DATASET EXCERPTS Block Start

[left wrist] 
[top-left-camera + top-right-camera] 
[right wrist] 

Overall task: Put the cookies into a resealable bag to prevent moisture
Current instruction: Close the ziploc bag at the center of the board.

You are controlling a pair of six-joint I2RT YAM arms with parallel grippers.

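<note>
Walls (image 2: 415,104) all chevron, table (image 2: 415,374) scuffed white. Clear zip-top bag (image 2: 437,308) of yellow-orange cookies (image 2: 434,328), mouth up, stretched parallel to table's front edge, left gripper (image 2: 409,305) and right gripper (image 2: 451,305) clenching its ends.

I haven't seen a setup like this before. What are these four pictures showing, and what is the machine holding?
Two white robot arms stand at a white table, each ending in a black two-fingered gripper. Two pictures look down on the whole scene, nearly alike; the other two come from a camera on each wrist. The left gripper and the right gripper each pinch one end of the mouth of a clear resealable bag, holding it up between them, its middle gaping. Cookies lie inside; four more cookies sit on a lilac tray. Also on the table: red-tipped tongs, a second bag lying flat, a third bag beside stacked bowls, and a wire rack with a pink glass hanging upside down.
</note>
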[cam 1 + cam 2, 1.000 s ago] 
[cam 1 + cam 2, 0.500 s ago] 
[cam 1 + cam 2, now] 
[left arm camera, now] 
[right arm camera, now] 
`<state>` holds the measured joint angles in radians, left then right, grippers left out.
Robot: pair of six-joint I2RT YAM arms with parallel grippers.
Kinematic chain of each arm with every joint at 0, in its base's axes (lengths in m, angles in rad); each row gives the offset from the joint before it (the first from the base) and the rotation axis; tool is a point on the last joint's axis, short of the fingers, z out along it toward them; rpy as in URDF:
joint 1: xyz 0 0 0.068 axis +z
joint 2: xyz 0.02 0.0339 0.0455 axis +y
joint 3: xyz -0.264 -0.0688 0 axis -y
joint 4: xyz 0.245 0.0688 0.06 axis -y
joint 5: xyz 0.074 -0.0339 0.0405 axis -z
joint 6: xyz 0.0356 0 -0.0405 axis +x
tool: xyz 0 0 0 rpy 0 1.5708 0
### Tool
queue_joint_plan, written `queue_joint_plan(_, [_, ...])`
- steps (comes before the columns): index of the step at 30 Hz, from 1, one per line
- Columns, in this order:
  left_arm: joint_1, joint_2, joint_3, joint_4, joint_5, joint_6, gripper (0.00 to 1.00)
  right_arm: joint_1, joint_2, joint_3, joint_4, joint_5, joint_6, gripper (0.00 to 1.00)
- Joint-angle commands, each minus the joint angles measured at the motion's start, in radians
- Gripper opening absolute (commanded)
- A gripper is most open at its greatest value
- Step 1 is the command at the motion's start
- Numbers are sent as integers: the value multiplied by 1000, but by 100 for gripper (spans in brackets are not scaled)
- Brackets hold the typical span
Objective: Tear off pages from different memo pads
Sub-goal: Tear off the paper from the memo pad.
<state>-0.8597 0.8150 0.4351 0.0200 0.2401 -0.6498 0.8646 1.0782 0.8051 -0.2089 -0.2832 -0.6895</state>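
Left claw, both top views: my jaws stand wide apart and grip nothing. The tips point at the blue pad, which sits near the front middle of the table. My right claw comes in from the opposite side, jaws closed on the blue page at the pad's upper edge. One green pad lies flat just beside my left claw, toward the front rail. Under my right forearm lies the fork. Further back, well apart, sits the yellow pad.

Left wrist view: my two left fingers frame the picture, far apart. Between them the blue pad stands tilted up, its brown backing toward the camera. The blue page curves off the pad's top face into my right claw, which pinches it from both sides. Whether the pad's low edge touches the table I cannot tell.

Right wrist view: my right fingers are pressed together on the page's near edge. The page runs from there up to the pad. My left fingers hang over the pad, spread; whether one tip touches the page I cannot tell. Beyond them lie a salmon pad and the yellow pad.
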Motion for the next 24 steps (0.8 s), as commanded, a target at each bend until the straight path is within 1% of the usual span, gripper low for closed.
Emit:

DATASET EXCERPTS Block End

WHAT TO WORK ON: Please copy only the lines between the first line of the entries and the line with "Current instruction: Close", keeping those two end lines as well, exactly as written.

ANSWER FOR THIS EXERCISE:
[left wrist] 
[top-left-camera + top-right-camera] 
[right wrist] 

Overall task: Put the cookies into a resealable bag to prevent moisture
Current instruction: Close the ziploc bag at the center of the board.

The exercise has been fully completed.